7. Which components you DON'T want to buy or which components you already have and plan on reusing?
Ans:I already have and gonna reuse-
      Intex 450W SMPS (2 yrs old)
      DVD Writer
      Iball cabinet

8. When are you planning to buy the system?
Ans:Within one or two mnths.

9. Have you ever built a desktop before or will this be done by an assembler?
Ans:Assembler

10. Where do you live? Are you buying locally? Are you open to buying stuff from online shops if you don't get locally?
Ans:I live in Delhi so either gonna buy from NEHRU PLACE or ONLINE (whichever is cheaper)

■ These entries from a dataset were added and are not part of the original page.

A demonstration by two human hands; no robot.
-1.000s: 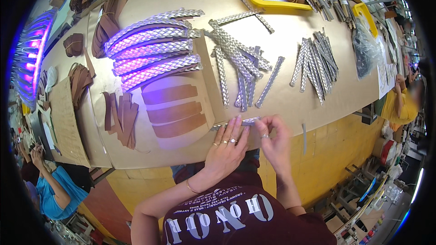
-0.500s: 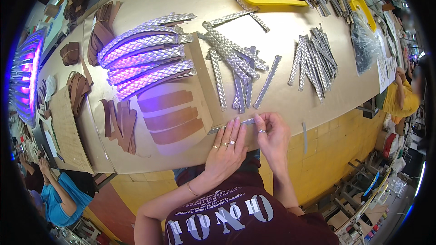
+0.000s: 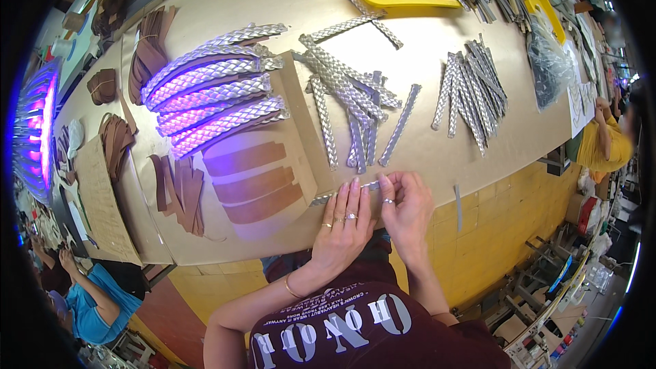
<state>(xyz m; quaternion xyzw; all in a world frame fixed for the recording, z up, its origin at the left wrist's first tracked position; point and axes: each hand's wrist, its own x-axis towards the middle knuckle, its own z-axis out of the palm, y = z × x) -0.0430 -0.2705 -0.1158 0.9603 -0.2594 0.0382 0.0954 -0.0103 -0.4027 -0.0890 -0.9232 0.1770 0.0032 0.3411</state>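
Observation:
At the table's near edge lies a narrow silver braided strip (image 3: 323, 199). My left hand (image 3: 345, 222) rests flat across it, fingers stretched out side by side, covering its middle. The right end of the strip is pinched between the thumb and fingers of my right hand (image 3: 408, 208), which partly hide it. Beyond my hands is a loose pile of braided strips (image 3: 355, 92). To the left, wide silver braided straps (image 3: 219, 87) lie in a row on a cardboard board (image 3: 304, 130), above several flat brown strips (image 3: 256, 181).
A second pile of braided strips (image 3: 471, 92) lies to the right. Brown strip bundles (image 3: 147, 55) and a glowing purple lamp (image 3: 44, 133) are on the left. A yellow tray (image 3: 410, 3) stands at the back. Co-workers in blue (image 3: 106, 304) and yellow (image 3: 605, 140) sit at either side.
The view has shifted slightly. My left hand still lies flat on the braided strip, and my right fingers still pinch its end, their pose slightly altered.

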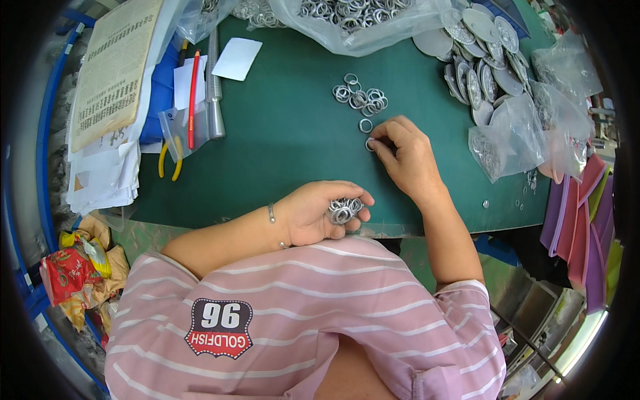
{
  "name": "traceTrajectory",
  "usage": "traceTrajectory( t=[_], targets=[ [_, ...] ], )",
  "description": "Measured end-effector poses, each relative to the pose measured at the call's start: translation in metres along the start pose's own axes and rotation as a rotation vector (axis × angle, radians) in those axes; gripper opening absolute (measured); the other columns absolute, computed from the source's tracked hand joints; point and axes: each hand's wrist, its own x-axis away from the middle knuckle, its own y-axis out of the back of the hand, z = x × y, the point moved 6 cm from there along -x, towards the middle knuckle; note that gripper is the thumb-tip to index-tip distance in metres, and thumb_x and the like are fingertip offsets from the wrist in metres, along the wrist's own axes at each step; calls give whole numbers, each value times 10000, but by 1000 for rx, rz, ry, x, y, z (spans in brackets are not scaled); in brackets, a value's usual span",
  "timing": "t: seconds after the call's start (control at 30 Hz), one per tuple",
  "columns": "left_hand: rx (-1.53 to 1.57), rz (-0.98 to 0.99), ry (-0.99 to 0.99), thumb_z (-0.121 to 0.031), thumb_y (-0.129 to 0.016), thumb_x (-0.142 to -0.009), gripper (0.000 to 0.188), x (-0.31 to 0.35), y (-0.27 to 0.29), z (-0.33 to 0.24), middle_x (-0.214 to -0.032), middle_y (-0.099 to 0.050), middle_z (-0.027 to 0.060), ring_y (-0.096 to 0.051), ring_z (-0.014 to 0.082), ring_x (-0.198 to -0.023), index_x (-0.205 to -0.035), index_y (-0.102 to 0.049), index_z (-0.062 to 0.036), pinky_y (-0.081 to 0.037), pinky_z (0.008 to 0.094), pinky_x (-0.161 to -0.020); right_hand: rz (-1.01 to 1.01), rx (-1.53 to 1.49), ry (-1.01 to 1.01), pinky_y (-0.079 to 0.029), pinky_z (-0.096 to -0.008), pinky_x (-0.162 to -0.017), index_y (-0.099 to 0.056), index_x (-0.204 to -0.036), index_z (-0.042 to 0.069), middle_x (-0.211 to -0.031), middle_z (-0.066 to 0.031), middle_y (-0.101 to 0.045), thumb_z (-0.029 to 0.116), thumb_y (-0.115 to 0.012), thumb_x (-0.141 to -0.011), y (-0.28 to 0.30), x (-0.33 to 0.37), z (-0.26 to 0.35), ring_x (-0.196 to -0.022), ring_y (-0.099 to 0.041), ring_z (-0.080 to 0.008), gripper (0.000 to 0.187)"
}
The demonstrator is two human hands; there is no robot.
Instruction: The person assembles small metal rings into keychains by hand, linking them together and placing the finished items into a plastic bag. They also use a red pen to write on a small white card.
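My left hand (320, 212) is palm up at the table's near edge, its fingers curled around a handful of small silver metal rings (345, 210). Farther right, my right hand (405, 155) pinches a single metal ring (369, 144) between thumb and fingertips, at the green tabletop. Just beyond those fingertips lies another loose ring (365, 125). A small pile of the same rings (360, 98) is spread on the table a little farther away.
A clear plastic bag (360, 41) full of rings stands at the far edge. Oval metal plates (481, 57) and plastic bags (510, 137) crowd the far right. At left are papers (117, 73), a red pencil (193, 100), yellow-handled pliers (171, 160) and a white card (237, 59).
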Motion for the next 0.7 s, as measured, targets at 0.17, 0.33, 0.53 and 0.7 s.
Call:
traceTrajectory(
  t=[0.17,0.33,0.53,0.7],
  targets=[
    [-17,-10,-26,-201,-489,-975,218,2,2,-2,-824,-649,99,-638,154,-655,-977,-612,-21,-460,215,-423,46,46,70,-497,-411,-763,-638,-918,-5,-934,-141,-581,11,-651,-755,-8,-17,12,-886,-590,-331,163],
    [-22,-28,-29,-230,-464,-991,252,3,3,-4,-829,-641,93,-631,146,-659,-979,-606,-22,-462,222,-432,3,211,93,-513,-429,-749,-643,-932,4,-921,-147,-583,14,-637,-731,-4,-13,14,-875,-600,-336,202],
    [-10,-1,-19,-296,-432,-1008,326,2,5,-2,-840,-637,97,-631,145,-661,-997,-599,-16,-463,212,-435,-95,-74,-161,-528,-304,-681,-628,-958,9,-894,-111,-625,-26,-616,-753,8,-6,-15,-728,-628,-203,208],
    [-1,6,-20,-302,-416,-1015,346,1,5,-3,-841,-638,102,-638,152,-655,-998,-597,-8,-466,214,-432,-70,-809,-338,-502,-216,-714,-510,-1087,-18,-930,-65,-608,-98,-605,-764,9,4,-19,-820,-606,-112,347]
  ],
)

11. Anything else which you would like to say?
Ans:Since i m out of budget right now so i am gonna buy a decent GRAPHICS CARD after around 6-8 mnths (i vl take u people's suggestion then which one to buy). 
Hence i guess i wont able to play GTA4 right now so i vl w8 till i vl buy GPU.


----------



## ankush28 (Jul 16, 2013)

I will not recommend to use that smps..
here is my suggetion
i3-3220 - 6.8k
Gigabyte B75m-d3h - 4k
Corsair 4 GB value select ram - 1.9k
Antec VP450p - 2.6k or antec bp300 - 1.7k
logitech k200 - 0.4k
lenovo m6811 - 0.66k
WD blue 1TB - 3.8k or toshiba 1TB


----------



## Nighthawk12 (Jul 16, 2013)

FX 6300 7k
ASUS M5A78L-M LX V2 3k (With in built graphics)
Corsair Value select 1x 4gb 1.8k-2k
Seasonic 400W 2.5k/Corsair CX 430 2.7k/Antec VP450 3k
Dun have any info about harddisk though. 
Total 15k
Rest for HDD.


----------



## ankush28 (Jul 16, 2013)

few components are cheaper on FK you can buy from here Online buyer's heaven: Suggested PC configurations and links to buy online



Nighthawk12 said:


> FX 6300 7k
> ASUS M5A78L-M LX V2 3k* (With in built graphics) *
> Corsair Value select 1x 4gb 1.8k-2k
> Seasonic 400W 2.5k/Corsair CX 430 2.7k/Antec VP450 3k
> ...



how the rig will start without any graphic card as FX has no igpu
remember igpu is in processor core not on mobo.


----------



## Nighthawk12 (Jul 16, 2013)

ankush28 said:


> few components are cheaper on FK you can buy from here Online buyer's heaven: Suggested PC configurations and links to buy online
> 
> 
> 
> how the rig will start without any graphic card as FX has no igpu



Hmm, but the mobo has inbuilt graphics?


----------



## vishu_ka (Jul 16, 2013)

Look guys i dont understand hifi terms like igpu and all so please keep it simple.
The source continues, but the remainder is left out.